There are different possibilities to orient a four-dimensional periodic pattern around the two-dimensional drawing plane such that we see a periodic pattern of four-fold rotational symmetry. In contrast to the last post we will now use a symmetric choice. The drawing plane (x,y) then has the coordinates u=x, v=y, v=x and z=y for the four-dimensional object. There the pattern is as before
and we thus see in the drawing plane two identical square waves
f = f1 + f2 with f1 = f2 = sin(x) + sin(y).

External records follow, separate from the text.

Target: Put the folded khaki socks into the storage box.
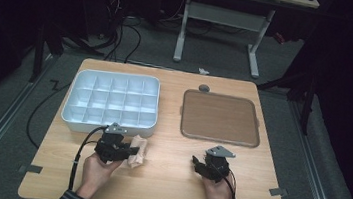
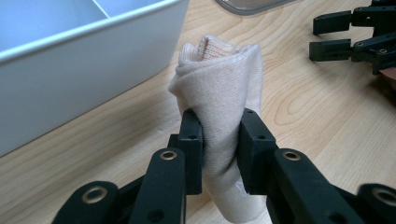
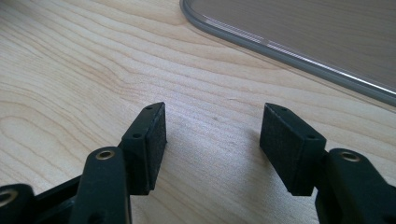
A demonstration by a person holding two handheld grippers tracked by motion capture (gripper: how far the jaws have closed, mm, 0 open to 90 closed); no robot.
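Observation:
A rolled cream cloth (image 2: 219,88) lies on the wooden table (image 1: 165,179) just in front of the white compartment tray (image 1: 111,102). My left gripper (image 2: 220,144) is shut on the cloth, its two black pads pressing into the roll's near end. In the high view the same cloth (image 1: 139,151) pokes out to the right of the left gripper (image 1: 131,150). My right gripper (image 3: 212,140) stands open over bare wood, nothing between its pads. From above, the right gripper (image 1: 198,161) sits in front of the brown lid.
A flat brown lid with a clear rim (image 1: 220,117) lies at the right of the table; its edge (image 3: 280,46) runs just past the right jaws. The tray's white wall (image 2: 84,74) stands close to the left of the cloth. The right gripper (image 2: 348,39) lies on the wood to the cloth's right.

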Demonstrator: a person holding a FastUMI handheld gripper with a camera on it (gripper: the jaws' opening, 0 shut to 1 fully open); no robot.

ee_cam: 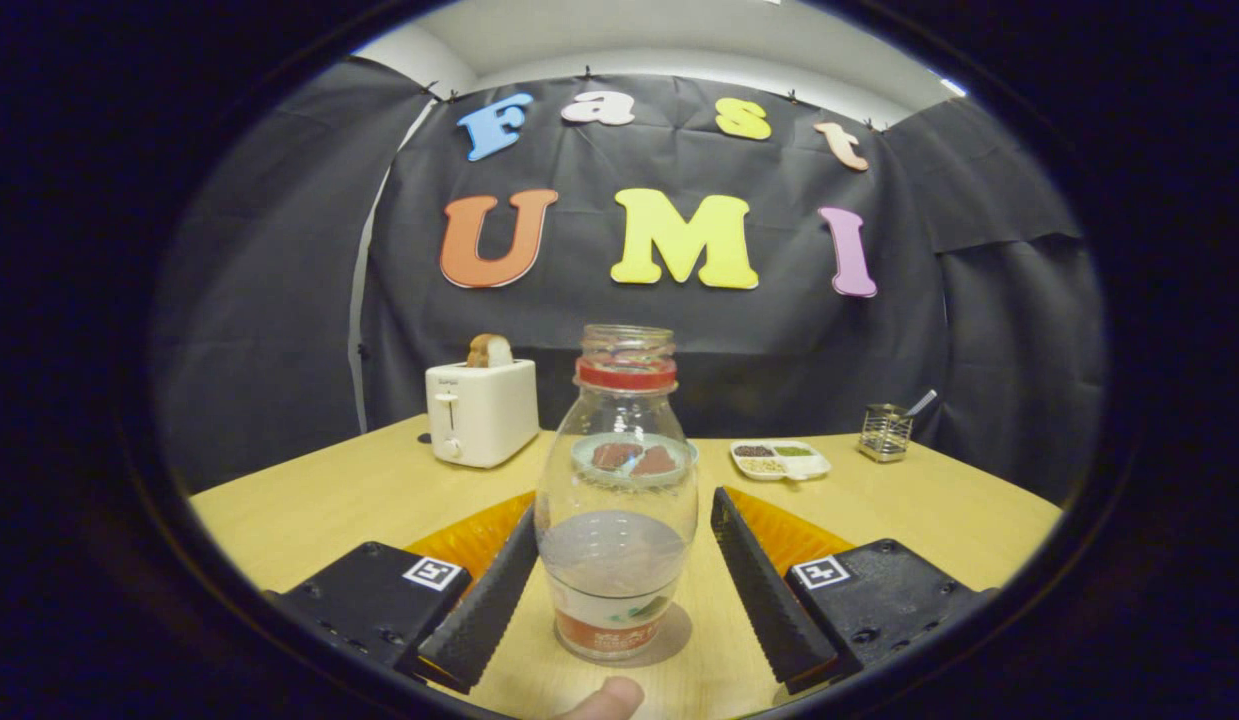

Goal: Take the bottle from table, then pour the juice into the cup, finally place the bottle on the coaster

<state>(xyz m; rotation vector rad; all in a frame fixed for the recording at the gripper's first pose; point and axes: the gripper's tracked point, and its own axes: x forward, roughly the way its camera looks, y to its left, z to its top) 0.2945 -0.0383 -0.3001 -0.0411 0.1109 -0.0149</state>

We then rotate the four-dimensional space around the drawing plane to turn the square wave f1 to the left and f2 to the right. Depending on the rotation angle α we have
u = x cos(α) + y sin(α),
v = – x sin(α) + y cos(α),
w = x cos(α) – y sin(α) and
z = x sin(α) + y cos(α).
We then see a pattern f(x,y) = f1 + f2 with
f1 = sin[x cos(α) + y sin(α)] + sin[- x sin(α) + y cos(α)] and
f2 = sin[x cos(α) – y sin(α)] + sin[x sin(α) + y cos(α)].
For an angle α of 22.5 degrees we get a quasiperiodic pattern of eight-fold rotational symmetry. The animation below shows this transition. As before, the sum of the square waves f = f1 + f2 controls brightness. But here we use colour too. The hue is given by the absolute value of the difference |f1 – f2|.